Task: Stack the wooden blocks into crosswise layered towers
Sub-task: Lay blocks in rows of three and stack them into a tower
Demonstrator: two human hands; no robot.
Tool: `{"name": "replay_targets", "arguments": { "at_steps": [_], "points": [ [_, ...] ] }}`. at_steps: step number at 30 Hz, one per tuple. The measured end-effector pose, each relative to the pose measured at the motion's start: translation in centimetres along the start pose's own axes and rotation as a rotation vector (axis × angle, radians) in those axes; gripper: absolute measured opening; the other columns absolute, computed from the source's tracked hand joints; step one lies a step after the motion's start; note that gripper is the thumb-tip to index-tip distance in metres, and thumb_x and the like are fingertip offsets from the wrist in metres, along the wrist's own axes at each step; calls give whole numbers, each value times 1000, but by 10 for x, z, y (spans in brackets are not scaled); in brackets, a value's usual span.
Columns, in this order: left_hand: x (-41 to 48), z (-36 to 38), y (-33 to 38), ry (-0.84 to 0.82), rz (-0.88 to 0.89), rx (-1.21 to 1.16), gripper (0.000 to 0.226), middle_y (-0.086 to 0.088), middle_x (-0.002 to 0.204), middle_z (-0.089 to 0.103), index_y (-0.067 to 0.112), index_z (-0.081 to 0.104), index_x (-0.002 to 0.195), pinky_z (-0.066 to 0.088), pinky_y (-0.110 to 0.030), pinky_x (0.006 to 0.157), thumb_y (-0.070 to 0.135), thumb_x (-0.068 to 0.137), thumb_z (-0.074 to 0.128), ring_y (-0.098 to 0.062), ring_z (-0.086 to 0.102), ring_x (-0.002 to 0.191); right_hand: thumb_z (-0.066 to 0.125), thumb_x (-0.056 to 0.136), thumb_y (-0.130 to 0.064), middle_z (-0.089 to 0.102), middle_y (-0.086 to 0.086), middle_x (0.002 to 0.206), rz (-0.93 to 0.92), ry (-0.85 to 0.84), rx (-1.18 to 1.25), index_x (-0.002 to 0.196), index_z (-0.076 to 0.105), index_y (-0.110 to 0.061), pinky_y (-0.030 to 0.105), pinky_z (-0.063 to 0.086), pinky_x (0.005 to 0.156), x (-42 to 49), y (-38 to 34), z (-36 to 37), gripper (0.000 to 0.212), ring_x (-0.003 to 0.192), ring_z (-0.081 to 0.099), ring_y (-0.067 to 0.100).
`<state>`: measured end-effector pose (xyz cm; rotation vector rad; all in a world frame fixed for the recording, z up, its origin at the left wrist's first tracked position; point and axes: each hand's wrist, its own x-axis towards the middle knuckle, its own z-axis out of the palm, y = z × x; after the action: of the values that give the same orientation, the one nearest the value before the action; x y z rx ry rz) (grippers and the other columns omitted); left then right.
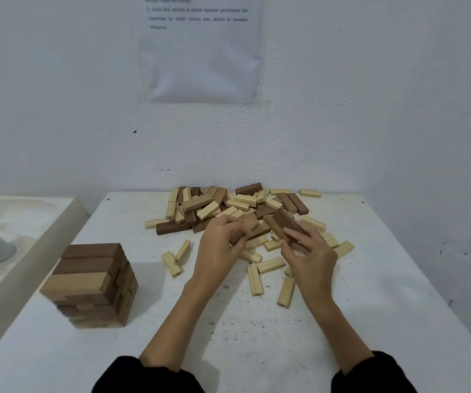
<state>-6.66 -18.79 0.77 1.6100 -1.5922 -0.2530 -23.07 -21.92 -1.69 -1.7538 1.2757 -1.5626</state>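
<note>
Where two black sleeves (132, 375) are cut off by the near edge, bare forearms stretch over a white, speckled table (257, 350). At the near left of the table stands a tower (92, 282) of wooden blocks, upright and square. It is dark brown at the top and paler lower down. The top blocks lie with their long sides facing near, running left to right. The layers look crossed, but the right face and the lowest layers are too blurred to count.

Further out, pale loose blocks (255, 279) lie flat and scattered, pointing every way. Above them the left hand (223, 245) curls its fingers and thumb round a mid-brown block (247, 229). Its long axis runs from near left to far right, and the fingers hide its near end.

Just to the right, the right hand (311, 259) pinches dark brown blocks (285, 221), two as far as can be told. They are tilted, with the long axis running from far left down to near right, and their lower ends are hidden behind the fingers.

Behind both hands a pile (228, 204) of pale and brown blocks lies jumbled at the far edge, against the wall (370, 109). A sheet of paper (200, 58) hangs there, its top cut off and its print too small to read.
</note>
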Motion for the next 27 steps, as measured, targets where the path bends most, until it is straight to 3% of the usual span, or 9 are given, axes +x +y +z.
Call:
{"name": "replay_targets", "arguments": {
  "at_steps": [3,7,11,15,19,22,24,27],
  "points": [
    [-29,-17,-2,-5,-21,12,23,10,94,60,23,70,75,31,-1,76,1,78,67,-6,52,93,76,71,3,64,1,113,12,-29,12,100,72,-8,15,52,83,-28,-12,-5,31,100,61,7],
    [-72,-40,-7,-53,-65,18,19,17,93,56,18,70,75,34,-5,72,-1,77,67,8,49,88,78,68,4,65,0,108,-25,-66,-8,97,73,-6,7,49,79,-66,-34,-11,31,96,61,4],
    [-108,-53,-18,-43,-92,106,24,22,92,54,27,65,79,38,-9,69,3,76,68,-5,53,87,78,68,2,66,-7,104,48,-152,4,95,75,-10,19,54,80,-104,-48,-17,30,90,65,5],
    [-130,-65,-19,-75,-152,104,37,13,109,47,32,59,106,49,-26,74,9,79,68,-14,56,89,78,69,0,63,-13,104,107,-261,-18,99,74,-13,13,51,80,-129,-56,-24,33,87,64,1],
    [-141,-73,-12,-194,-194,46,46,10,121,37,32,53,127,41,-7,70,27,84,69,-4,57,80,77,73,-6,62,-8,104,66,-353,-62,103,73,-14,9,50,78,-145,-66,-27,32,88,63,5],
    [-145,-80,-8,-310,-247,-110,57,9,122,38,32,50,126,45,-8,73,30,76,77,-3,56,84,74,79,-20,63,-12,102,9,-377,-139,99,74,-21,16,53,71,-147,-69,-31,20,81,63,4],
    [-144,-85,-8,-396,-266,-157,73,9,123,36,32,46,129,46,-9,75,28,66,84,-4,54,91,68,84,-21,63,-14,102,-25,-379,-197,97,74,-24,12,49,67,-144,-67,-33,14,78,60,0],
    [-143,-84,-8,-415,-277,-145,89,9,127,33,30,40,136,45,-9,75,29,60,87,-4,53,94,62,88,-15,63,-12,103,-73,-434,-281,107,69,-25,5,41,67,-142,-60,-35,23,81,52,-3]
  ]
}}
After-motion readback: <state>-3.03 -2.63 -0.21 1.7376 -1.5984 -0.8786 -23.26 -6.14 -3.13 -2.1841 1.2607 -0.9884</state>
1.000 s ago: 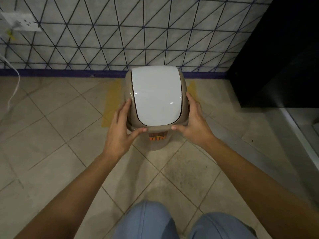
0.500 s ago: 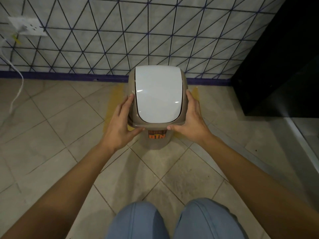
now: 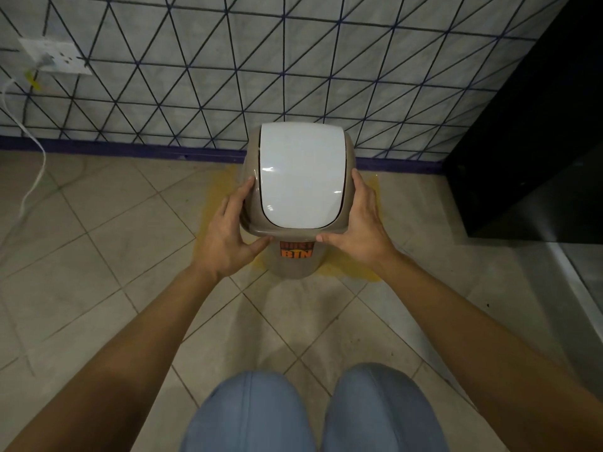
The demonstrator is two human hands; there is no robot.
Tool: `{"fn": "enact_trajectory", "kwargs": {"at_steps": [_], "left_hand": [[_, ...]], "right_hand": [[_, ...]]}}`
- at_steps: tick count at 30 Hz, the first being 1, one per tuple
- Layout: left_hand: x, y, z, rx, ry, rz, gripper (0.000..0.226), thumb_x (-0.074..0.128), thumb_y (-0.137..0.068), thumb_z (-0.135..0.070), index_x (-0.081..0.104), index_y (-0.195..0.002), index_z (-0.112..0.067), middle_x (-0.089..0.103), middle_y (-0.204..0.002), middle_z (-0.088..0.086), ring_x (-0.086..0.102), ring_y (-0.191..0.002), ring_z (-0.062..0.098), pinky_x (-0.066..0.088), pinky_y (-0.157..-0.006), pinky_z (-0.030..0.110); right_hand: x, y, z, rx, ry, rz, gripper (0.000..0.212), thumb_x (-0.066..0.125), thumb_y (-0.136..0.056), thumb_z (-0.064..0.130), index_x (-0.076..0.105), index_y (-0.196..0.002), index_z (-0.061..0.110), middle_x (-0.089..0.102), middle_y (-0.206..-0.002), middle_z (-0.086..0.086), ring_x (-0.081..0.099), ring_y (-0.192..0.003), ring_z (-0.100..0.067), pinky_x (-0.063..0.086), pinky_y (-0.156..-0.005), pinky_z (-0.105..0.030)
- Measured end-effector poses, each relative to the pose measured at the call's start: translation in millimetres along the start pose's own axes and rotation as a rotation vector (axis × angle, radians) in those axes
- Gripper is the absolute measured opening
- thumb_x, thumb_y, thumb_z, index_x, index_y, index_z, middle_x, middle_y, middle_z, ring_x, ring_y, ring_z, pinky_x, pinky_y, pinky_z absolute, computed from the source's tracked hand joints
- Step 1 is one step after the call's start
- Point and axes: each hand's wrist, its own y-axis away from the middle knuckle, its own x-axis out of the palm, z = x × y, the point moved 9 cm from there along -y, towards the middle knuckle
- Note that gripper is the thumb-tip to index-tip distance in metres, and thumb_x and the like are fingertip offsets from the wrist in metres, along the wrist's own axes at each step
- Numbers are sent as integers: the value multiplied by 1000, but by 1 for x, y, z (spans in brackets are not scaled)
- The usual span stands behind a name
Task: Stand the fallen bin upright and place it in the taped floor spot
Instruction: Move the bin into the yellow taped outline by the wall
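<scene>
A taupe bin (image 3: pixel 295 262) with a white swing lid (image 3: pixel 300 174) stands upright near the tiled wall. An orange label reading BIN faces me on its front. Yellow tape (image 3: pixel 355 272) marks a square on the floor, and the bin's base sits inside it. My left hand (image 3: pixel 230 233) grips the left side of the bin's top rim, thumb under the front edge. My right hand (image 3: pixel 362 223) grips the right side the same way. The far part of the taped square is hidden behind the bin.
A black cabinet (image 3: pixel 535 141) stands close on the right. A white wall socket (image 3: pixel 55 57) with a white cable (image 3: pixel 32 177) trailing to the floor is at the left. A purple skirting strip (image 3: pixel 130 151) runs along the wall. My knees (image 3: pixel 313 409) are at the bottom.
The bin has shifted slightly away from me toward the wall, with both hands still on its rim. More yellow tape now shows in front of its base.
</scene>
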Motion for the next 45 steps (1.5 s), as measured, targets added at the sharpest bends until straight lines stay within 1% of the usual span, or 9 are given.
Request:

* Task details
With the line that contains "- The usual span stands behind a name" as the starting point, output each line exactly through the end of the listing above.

* Response area
- The usual span stands behind a name
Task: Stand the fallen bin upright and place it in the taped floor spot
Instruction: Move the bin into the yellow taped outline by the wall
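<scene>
A taupe bin (image 3: pixel 295 262) with a white swing lid (image 3: pixel 300 174) stands upright near the tiled wall. An orange label reading BIN faces me on its front. Yellow tape (image 3: pixel 355 272) marks a square on the floor, and the bin's base sits inside it. My left hand (image 3: pixel 230 233) grips the left side of the bin's top rim, thumb under the front edge. My right hand (image 3: pixel 362 223) grips the right side the same way. The far part of the taped square is hidden behind the bin.
A black cabinet (image 3: pixel 535 141) stands close on the right. A white wall socket (image 3: pixel 55 57) with a white cable (image 3: pixel 32 177) trailing to the floor is at the left. A purple skirting strip (image 3: pixel 130 151) runs along the wall. My knees (image 3: pixel 313 409) are at the bottom.
The bin has shifted slightly away from me toward the wall, with both hands still on its rim. More yellow tape now shows in front of its base.
</scene>
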Motion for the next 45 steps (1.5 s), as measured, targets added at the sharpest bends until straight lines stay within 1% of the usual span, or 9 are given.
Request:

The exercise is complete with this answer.